Please copy every line from the following entries in which the word "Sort" appears.

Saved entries
++++++

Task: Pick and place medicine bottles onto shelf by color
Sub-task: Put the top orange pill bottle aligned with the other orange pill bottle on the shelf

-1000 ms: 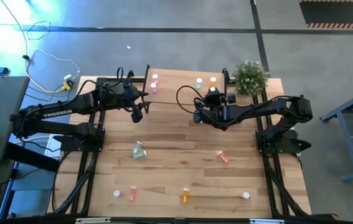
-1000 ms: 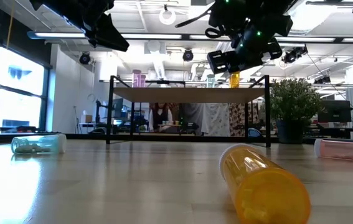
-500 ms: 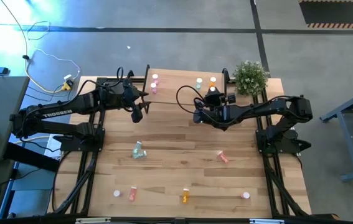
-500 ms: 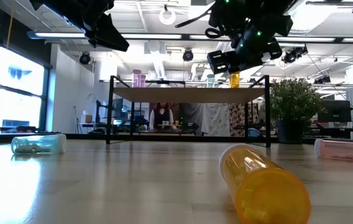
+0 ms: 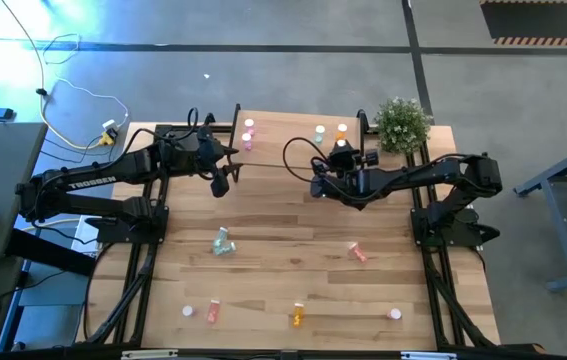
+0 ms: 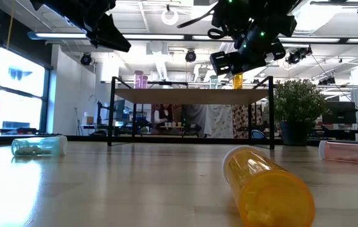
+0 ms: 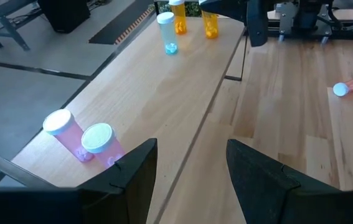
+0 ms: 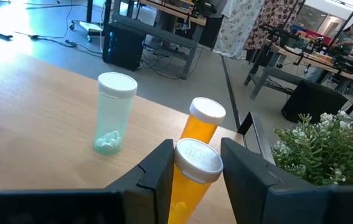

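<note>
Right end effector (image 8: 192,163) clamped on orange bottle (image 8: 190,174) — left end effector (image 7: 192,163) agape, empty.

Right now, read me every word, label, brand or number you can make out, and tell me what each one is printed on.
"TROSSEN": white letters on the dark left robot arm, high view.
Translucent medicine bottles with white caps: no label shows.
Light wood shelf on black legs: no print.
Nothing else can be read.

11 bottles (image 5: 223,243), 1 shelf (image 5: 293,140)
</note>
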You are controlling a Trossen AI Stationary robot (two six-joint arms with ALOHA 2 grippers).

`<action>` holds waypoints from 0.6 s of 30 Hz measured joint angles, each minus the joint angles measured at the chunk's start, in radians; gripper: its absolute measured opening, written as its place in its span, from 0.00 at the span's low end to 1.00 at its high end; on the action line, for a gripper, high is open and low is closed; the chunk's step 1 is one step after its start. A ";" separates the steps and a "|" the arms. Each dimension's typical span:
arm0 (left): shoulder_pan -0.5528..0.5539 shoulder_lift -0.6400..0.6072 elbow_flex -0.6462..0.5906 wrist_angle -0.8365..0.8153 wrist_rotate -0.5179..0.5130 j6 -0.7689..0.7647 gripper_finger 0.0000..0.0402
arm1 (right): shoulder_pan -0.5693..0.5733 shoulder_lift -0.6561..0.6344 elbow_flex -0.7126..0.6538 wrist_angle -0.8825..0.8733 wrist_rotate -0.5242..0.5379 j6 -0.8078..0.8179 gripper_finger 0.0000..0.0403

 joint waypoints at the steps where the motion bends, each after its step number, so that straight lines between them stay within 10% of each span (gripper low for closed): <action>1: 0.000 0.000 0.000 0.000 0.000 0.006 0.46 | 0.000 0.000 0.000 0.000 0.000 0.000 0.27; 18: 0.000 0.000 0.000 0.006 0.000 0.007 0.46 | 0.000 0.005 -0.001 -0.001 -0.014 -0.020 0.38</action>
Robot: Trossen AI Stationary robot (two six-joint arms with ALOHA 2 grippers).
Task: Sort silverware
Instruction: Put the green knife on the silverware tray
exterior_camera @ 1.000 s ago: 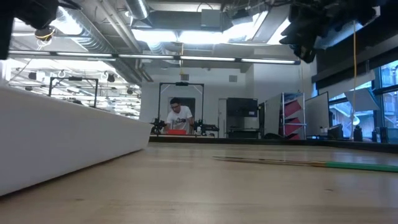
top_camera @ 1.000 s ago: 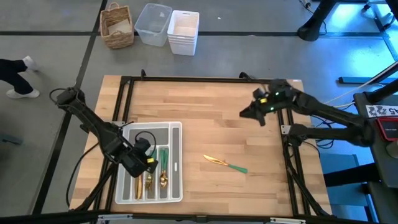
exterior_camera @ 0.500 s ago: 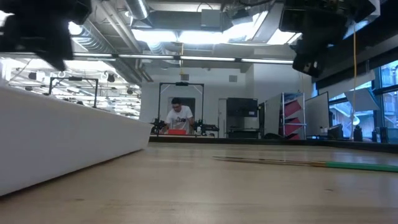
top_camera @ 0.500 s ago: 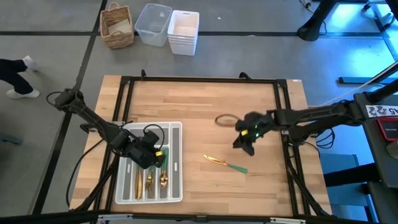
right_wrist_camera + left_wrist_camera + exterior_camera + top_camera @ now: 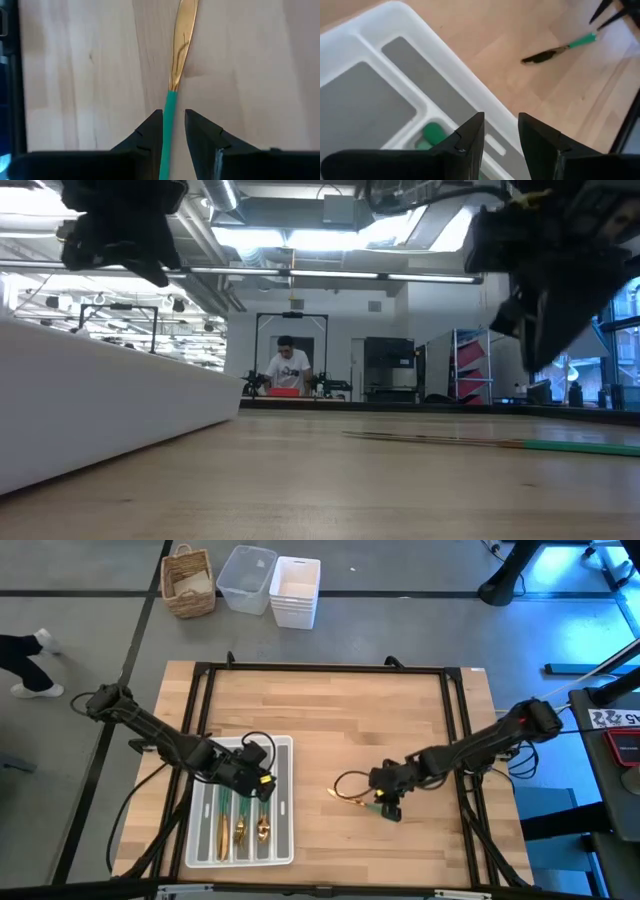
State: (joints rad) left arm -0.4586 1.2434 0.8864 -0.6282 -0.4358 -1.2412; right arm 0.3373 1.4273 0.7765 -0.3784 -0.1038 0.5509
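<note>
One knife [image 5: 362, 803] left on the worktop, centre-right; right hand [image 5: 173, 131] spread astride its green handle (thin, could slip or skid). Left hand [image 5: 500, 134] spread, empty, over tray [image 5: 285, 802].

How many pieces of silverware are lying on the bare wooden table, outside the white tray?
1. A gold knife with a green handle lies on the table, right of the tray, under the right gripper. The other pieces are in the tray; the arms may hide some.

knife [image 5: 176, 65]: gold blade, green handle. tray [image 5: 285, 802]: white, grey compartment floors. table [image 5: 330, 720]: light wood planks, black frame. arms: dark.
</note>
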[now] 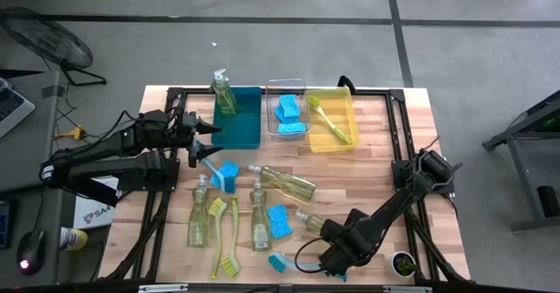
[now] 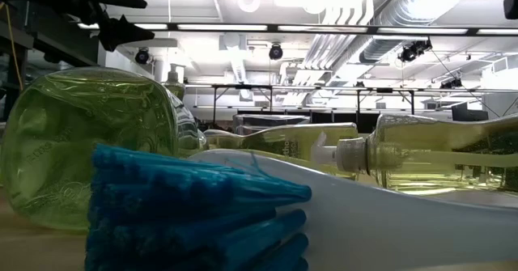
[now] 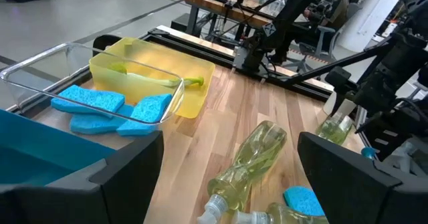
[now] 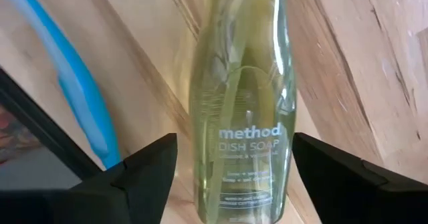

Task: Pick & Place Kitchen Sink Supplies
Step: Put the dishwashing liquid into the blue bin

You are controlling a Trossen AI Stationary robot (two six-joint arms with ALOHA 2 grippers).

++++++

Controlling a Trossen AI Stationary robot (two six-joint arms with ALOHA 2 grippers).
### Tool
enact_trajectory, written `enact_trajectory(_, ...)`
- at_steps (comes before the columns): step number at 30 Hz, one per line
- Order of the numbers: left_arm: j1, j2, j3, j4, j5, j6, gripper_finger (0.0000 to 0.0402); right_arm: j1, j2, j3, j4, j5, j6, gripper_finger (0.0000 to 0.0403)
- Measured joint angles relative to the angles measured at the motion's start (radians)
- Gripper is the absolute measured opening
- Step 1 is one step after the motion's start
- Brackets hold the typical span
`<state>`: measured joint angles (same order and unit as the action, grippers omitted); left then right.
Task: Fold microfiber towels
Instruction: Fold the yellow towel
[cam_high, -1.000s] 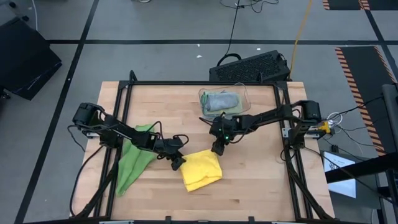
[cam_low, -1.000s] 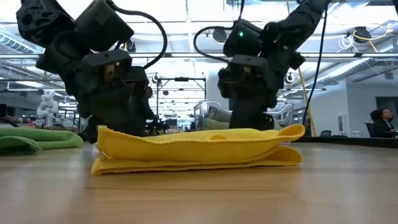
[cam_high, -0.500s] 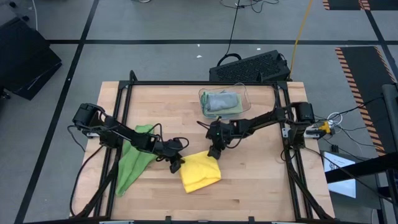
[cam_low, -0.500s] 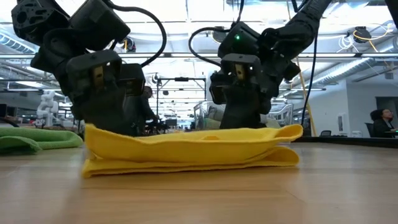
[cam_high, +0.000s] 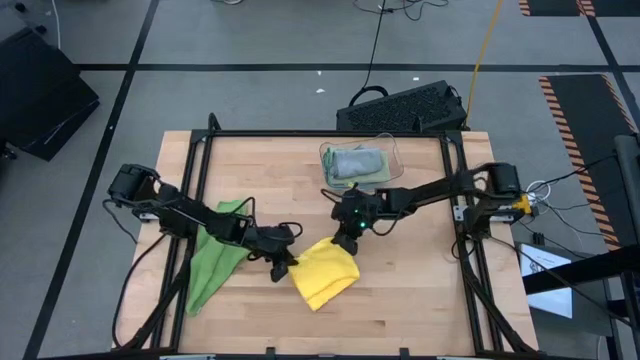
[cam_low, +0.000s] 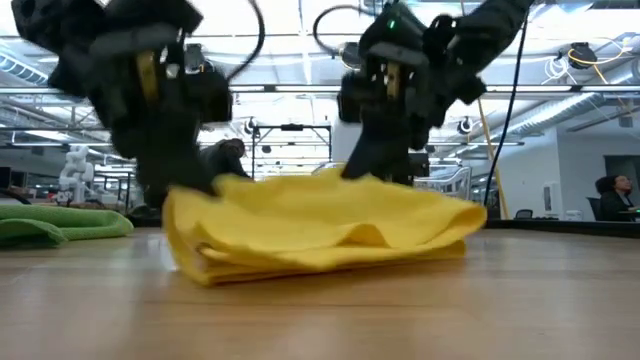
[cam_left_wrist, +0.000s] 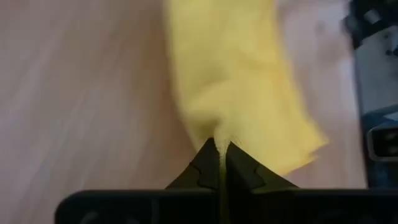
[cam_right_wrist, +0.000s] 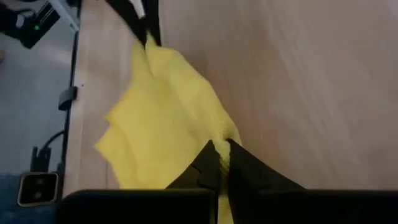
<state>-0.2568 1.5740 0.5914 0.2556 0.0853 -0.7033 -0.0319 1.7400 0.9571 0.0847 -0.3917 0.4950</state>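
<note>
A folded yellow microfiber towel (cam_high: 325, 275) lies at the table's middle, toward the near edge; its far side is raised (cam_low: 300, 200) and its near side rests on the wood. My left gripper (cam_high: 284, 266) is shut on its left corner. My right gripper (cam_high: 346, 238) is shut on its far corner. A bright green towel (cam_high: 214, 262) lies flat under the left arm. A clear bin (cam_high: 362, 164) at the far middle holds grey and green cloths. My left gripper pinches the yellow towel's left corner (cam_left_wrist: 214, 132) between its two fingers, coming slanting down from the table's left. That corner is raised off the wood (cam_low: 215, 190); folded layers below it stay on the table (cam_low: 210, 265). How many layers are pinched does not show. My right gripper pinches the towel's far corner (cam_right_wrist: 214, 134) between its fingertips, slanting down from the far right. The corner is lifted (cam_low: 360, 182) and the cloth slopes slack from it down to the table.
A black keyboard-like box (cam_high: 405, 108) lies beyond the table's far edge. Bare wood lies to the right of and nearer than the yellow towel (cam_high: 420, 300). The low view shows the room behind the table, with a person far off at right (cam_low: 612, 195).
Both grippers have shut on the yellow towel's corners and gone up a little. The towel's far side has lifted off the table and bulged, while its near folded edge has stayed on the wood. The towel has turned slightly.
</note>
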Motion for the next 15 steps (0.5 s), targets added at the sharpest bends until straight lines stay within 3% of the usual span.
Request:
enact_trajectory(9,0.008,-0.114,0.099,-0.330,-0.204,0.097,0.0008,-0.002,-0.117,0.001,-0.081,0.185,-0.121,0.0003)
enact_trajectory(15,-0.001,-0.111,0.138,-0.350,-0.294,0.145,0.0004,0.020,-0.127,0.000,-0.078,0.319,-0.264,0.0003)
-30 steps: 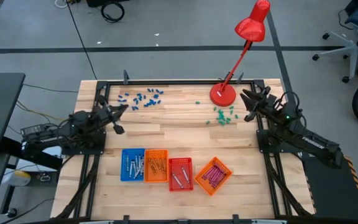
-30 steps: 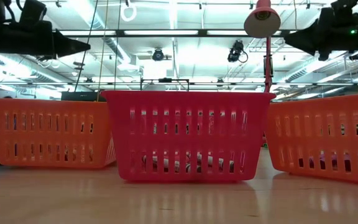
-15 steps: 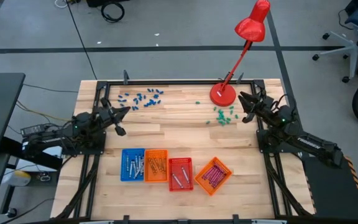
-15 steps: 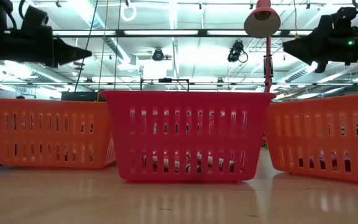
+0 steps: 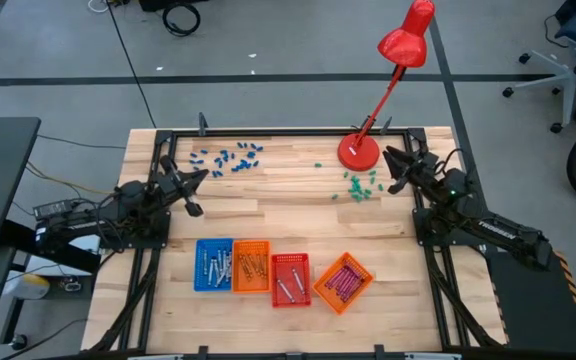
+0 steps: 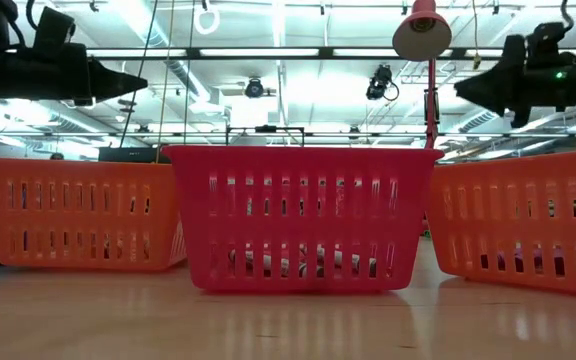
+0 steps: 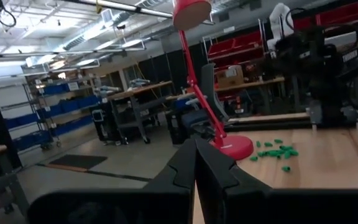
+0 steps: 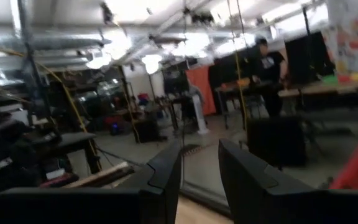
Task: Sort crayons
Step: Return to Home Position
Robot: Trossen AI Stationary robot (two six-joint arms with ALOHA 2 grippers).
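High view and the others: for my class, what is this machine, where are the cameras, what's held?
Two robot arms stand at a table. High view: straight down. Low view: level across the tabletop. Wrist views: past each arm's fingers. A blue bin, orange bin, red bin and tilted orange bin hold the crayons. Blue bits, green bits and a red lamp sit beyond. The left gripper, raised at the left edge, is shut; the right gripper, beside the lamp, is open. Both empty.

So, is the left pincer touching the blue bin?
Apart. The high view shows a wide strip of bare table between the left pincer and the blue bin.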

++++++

> _RESPONSE AREA_:
Task: Sort silverware
Task: Sort crayons

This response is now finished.